Senna’s got claw marks across her face, across her nose. Beatrice has surprisingly sharp claws, and teeth.

“We deserved that,” Senna says. She had held still, like him. Let it happen.

It was the necessary thing to do.

He kneels by his daemon’s side and feels the mud settle in his hair, on his face. “Yeah,” he says. He can feel the bruise coming up on his cheekbone, nothing compared to the sting on Senna’s throat and belly; none of that compared to the way Aaron had looked at them: screaming inside, lost. Something they had done.

Like Andy and Piper, teetering on the brink of a very long fall.

Their fault.

Theirs to fix, now.

 

-

 

“She’s quiet,” Aaron said. They were sitting next to each other, shoulder to shoulder, but not quite touching.

Robert blinked. “What?”

“You never shut up,” Aaron said, easily. “But she’s - you can barely hear her walk.”

“I shut up,” Robert said. “Just because I have things worth saying-”

Aaron rolled his eyes. “I’m not calling you loud, mate. I’m just calling her quiet.”

Senna stretched, easy and beautiful. Tossing her head the way she did when she wanted to be looked at, when she was showing off.

Aaron looked at her and there was all this longing in it: the fingers of his right hand twitched, just barely, but he held himself still, contained.

“Not a good idea,” Robert said, catching his breath on a sigh.

“Right,” Aaron said, like he’d been slapped, and was reeling. “Sorry, I shouldn’t have-”

“It’s fine,” Robert said, because Aaron always took things personally. He kissed Aaron’s throat, to take away some of the sting. “She’s lovely, I know.”

“She’s beautiful,” Aaron said, leaning into Robert, letting Robert take his chin in his hands and turn his face away, to kiss.

 

-

 

“I love you,” Robert says. His throat feels raw. He’s all out: this is what he has left. “All right? I love you.”

Senna crosses the space between them and settles at Aaron’s side, head tipped up: an offering.

Aaron looks at Robert, wide-eyed; his hand hovers over Senna’s shoulder, fingertips not-quite-touching. “Say it again,” he says.

Senna looks at Robert and then at Aaron. “We love you,” she says. “We couldn’t bear it if you were gone.”

“Oh,” Aaron says, and he stares, and then he looks at Senna and buries his hands in her fur. There is no sound but it feels like there ought to be. Like this - like this is big, bigger than two men standing in a floral living room, talking around the scope of a murder.

Robert shivers from the force of it; Aaron’s hands holding tight to his own soul.

“Don’t let go,” he says, feeling Senna nod, feeling Senna _want._

It has never felt like this before. No one else has ever touched Senna and made her feel safe.

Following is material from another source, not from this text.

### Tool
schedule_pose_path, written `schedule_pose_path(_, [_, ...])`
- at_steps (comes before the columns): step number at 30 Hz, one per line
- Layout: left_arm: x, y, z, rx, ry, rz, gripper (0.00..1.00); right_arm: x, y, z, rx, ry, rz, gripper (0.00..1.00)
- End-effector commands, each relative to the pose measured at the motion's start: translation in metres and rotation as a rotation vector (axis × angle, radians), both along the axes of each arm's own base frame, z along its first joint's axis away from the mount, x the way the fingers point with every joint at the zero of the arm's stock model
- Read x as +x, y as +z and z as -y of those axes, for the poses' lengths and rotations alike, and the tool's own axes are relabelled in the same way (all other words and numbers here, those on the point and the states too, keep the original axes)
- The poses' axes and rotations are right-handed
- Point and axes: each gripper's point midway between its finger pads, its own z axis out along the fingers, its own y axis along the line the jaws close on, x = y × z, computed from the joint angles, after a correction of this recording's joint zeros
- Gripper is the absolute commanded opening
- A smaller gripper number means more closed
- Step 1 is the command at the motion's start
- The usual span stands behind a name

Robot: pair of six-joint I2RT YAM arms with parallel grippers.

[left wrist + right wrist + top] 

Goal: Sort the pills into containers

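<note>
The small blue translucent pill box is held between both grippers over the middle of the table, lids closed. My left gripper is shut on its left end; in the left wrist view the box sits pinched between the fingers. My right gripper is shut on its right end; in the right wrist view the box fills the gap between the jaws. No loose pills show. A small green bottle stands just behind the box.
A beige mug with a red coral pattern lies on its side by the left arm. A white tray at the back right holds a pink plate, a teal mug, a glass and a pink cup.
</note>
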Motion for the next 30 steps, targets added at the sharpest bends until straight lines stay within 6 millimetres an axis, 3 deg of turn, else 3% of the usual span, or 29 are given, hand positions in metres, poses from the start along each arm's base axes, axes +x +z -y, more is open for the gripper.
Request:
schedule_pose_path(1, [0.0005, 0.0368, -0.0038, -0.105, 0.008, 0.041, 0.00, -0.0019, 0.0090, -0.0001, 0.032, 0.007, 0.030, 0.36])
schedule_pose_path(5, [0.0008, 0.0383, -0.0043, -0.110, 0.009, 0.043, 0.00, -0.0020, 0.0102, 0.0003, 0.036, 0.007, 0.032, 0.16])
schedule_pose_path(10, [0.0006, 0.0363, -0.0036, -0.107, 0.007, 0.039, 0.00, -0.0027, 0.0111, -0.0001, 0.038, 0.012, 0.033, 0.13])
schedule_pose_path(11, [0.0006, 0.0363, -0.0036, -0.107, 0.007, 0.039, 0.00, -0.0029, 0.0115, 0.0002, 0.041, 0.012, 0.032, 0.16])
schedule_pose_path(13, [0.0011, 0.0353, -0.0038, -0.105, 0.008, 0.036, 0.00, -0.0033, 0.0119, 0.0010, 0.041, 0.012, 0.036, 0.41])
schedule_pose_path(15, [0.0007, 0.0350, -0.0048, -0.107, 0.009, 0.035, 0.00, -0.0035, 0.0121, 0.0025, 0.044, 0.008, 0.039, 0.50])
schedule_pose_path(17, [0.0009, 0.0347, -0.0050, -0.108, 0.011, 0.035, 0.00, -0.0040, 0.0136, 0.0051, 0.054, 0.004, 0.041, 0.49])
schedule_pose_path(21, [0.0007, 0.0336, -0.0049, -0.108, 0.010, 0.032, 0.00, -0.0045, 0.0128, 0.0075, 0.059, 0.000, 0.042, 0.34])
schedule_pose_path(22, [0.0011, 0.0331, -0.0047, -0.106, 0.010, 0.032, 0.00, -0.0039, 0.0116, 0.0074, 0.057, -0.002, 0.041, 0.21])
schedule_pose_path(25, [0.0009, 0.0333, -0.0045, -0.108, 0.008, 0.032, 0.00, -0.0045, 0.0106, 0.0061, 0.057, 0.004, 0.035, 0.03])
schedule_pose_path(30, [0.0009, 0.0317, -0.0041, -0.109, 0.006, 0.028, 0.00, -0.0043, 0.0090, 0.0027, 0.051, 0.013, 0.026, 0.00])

Aaron breathes out, shaking. “I won’t,” he says. “I promise.”

Beatrice slips out of Aaron’s hood and Robert reaches down and cradles her, rubs his fingers across her belly, across the little raised bald patches of old trauma, the scars he regrets ever speaking of, ever hurling at Aaron like a weapon.

(Like this _I love you_ that he is wielding, now.)

 

“We’re okay?” Robert says. His palm settles over Beatrice’s heart, the quick-time beat of it thick against his own pulse.

“We’re okay,” Aaron says, forehead pressed to Robert’s daemon’s. He doesn’t look up. He doesn’t have to. “We’re okay.”

Beatrice blinks at Robert, closing a paw over his wrist. “As long as you don’t lie to us again.”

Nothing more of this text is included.